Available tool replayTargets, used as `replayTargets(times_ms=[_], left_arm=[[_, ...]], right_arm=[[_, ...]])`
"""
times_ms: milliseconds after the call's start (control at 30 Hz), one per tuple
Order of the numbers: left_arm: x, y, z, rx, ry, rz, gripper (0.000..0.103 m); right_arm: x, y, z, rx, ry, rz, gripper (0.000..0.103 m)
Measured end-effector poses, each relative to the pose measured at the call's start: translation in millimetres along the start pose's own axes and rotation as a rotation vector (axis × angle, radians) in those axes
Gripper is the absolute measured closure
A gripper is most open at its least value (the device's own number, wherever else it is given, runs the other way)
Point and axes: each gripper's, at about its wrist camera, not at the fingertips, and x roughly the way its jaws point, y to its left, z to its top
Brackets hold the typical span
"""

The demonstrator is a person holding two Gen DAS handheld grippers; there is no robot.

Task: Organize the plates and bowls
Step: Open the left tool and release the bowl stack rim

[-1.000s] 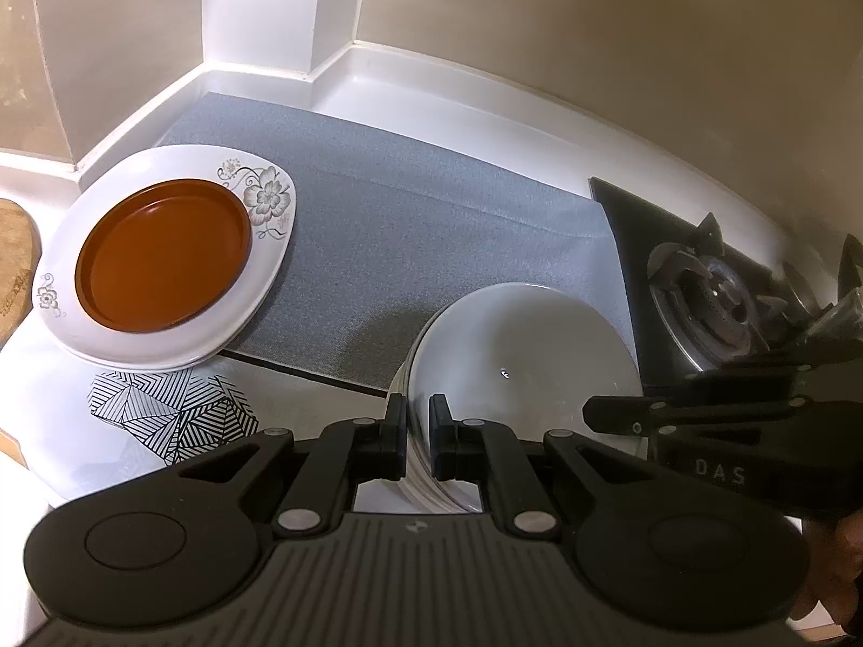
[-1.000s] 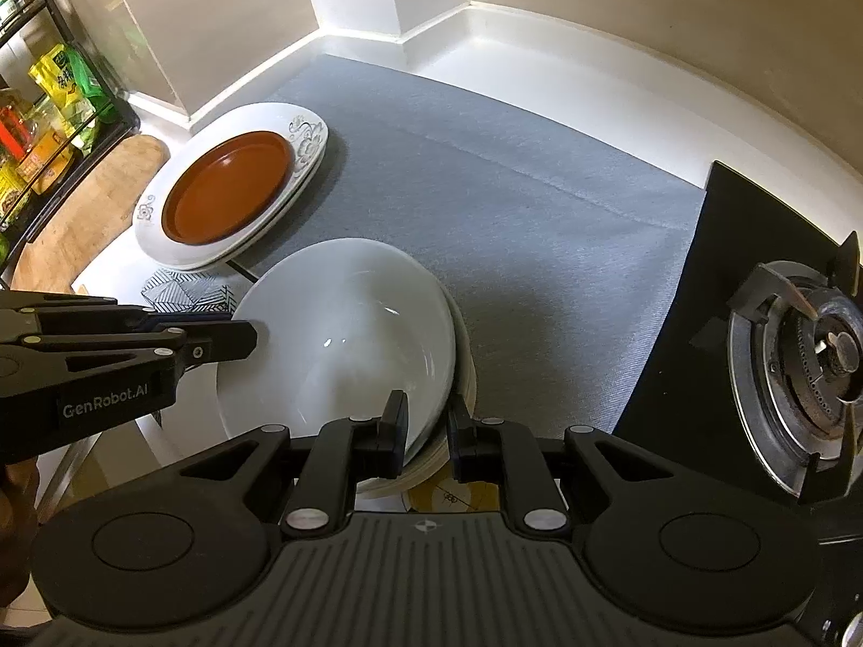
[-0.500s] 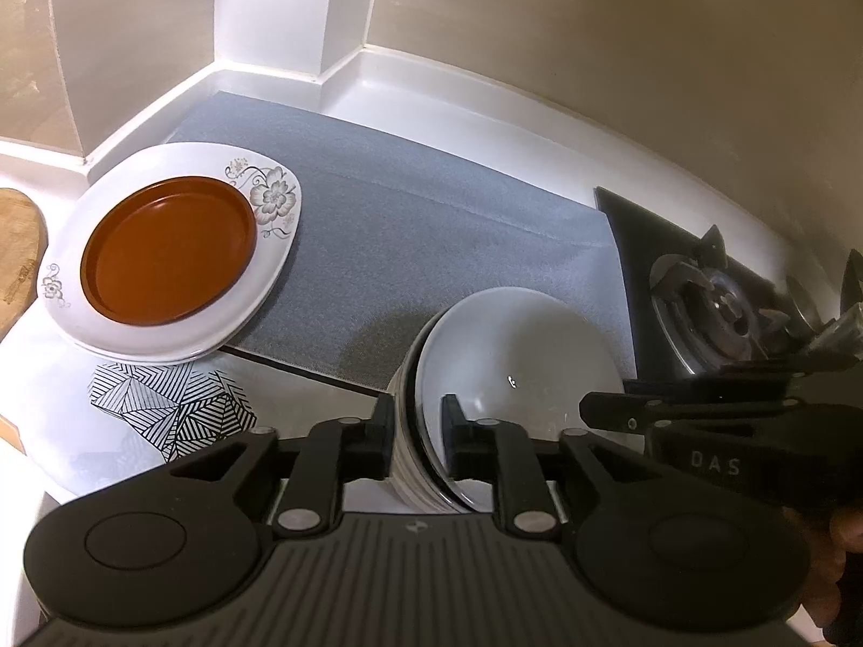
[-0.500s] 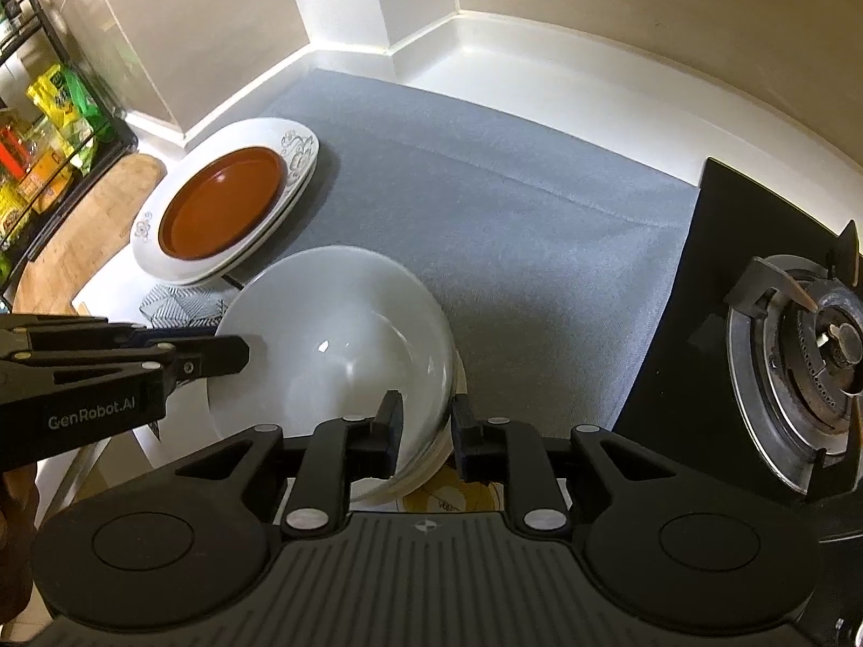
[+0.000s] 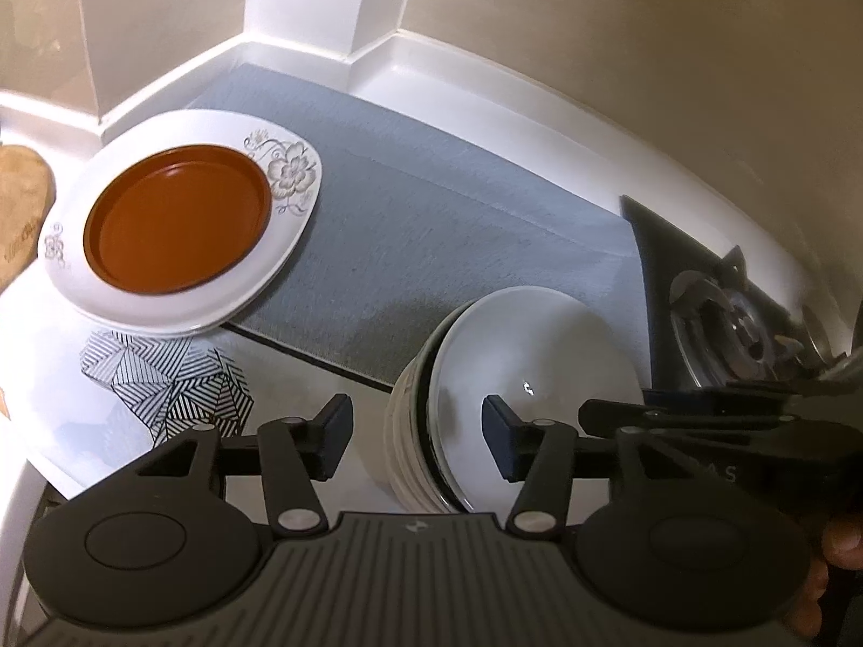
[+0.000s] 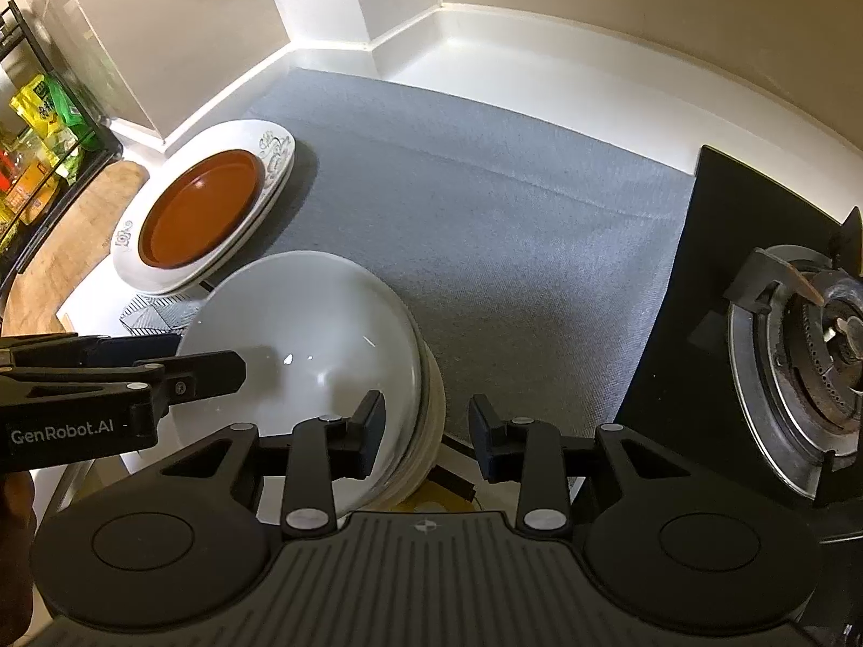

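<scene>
Both grippers have just been opening. The left gripper and right gripper each straddle a rim of the stacked white bowls, pads clear, gripping nothing. Beyond the bowls a grey mat covers the white table. The brown plate on white plates sits far left; the gas burner is right, in a beige-walled corner.
</scene>
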Motion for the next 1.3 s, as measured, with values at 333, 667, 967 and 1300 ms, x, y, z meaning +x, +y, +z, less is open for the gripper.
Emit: replayTargets(times_ms=[333, 667, 967, 1300], left_arm=[[-2.7, 0.1, -3.2, -0.004, -0.004, 0.0, 0.037], [3.6, 0.8, -1.8, -0.005, 0.007, -0.026, 0.032], [18.9, -2.6, 1.9, -0.034, 0.037, -0.047, 0.032], [32.5, 0.4, -1.2, -0.061, 0.085, -0.054, 0.031]], right_arm=[[0.6, -0.7, -0.2, -0.013, -0.009, 0.011, 0.066], [7.4, -3.4, -1.8, 0.009, 0.019, 0.002, 0.066], [17.8, -4.2, 4.9, 0.01, 0.084, 0.02, 0.065], [30.7, -12.4, 13.8, 0.048, 0.14, 0.063, 0.055]])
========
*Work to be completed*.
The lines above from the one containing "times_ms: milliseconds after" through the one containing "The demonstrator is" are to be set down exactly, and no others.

*Exercise response*.
times_ms: milliseconds after the call's start (control at 30 Hz), one per tuple
Order of the numbers: left_arm: x, y, z, rx, ry, rz, gripper (0.000..0.103 m); right_arm: x, y, z, rx, ry, rz, gripper (0.000..0.103 m)
Measured end-effector poses, each relative to the pose measured at the call's start: translation in millimetres along the start pose's own axes and rotation as a rotation vector (axis × angle, radians) in those axes
Gripper is the absolute measured closure
A gripper is most open at its least value (the device's own number, wherever else it is given, runs the other way)
Point and axes: each gripper's, at about its wrist camera, not at the fingertips, and x roughly the way its jaws point, y to its left, z to its top
Brackets hold the typical span
"""

The demonstrator is a person holding two Gen DAS handheld grippers; there is no robot.

What the answer needed to say has been said.